_PROBLEM STATEMENT_
Repeat exactly the lines below that lie between the line with "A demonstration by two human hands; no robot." and the line with "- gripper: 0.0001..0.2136", counting both of those lines as part of the answer.

_Items from a data source_
◆ ◆ ◆

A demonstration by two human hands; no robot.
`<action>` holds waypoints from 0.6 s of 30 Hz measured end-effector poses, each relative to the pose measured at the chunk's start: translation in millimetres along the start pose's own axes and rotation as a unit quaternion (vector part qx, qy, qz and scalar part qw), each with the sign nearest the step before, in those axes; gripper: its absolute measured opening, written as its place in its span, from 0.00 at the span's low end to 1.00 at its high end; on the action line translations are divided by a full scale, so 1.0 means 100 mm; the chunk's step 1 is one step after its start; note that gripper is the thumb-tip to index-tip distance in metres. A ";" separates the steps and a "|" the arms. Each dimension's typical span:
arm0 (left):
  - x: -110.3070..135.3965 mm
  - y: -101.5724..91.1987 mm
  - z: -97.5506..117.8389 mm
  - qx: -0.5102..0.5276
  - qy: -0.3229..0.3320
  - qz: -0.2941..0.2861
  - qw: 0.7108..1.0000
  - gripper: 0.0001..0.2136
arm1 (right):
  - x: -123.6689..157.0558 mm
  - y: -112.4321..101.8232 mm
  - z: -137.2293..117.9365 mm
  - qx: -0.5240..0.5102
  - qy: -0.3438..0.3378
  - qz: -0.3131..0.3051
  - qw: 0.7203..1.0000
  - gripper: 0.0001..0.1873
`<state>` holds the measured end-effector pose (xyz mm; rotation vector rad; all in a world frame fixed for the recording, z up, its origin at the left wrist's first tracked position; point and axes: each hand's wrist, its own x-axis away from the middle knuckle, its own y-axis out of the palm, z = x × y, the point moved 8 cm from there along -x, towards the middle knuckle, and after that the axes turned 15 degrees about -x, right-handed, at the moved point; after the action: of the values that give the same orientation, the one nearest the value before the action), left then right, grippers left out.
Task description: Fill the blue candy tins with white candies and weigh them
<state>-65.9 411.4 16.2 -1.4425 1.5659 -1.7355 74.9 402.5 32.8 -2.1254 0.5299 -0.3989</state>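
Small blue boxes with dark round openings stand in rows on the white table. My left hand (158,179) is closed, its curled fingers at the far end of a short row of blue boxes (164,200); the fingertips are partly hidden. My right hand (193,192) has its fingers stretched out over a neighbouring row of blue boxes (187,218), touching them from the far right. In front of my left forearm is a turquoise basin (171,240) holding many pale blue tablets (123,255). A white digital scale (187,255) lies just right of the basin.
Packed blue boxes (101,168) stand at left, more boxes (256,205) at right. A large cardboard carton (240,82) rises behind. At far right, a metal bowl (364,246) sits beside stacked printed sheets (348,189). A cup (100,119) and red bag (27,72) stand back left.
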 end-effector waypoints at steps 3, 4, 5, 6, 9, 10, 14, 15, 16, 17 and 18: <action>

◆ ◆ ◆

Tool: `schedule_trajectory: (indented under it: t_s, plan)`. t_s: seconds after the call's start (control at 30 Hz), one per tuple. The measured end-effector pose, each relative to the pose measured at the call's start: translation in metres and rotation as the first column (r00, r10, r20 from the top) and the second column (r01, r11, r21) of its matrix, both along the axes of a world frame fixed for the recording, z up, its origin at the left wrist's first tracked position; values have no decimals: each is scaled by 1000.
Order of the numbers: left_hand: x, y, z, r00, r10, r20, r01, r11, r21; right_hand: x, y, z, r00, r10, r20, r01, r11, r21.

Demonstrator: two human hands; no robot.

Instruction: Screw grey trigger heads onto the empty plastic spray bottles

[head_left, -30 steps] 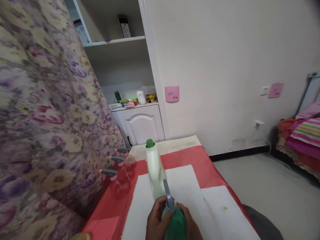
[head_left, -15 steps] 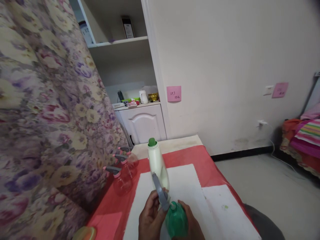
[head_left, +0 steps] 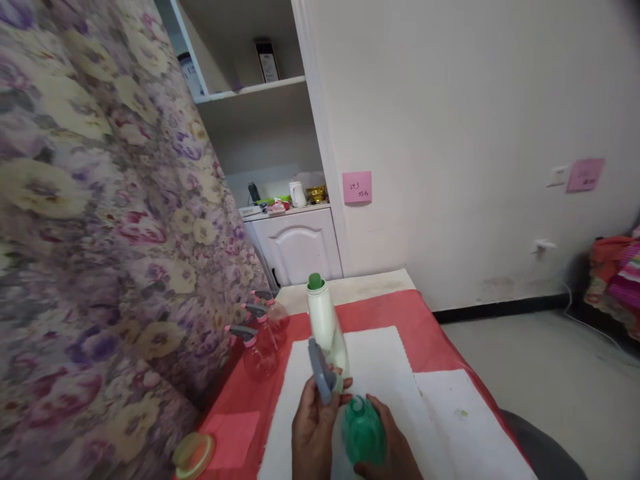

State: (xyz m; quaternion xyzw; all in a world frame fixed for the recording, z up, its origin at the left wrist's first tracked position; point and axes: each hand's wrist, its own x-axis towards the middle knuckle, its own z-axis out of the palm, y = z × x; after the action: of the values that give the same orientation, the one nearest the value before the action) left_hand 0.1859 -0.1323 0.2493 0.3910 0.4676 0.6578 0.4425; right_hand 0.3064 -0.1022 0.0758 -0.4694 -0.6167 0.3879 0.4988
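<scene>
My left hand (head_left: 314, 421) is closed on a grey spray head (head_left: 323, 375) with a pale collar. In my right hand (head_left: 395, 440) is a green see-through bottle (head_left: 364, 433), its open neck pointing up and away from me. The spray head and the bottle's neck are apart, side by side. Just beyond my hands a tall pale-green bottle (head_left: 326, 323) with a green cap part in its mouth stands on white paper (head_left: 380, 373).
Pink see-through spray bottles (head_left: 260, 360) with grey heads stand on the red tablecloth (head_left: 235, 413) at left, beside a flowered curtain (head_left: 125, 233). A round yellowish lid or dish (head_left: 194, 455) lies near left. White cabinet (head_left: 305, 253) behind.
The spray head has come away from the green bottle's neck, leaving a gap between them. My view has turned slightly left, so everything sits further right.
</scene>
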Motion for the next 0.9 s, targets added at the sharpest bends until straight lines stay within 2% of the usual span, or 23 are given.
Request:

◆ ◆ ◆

_OUTPUT FOR THIS TASK_
A demonstration by two human hands; no robot.
`<action>` holds waypoints from 0.6 s of 30 Hz measured end-effector poses, each relative to the pose measured at the chunk's start: translation in millimetres along the start pose's own axes and rotation as a unit quaternion (vector part qx, qy, qz and scalar part qw), each with the sign nearest the step before, in those axes; gripper: its absolute measured opening, written as its place in its span, from 0.00 at the span's low end to 1.00 at its high end; on the action line translations are divided by a full scale, so 1.0 means 100 mm; the chunk's step 1 is one step after its start; note that gripper is the thumb-tip to index-tip distance in metres. A ";" separates the steps and a "|" the arms. Each dimension's typical span:
arm0 (left):
  - x: -110.3070..135.3965 mm
  - y: -101.5724..91.1987 mm
  - z: -97.5506..117.8389 mm
  - qx: -0.5102..0.5276
  - qy: -0.3229..0.3320
  - qz: -0.2941..0.2861
  - qw: 0.7108..1.0000
  - gripper: 0.0001..0.2136

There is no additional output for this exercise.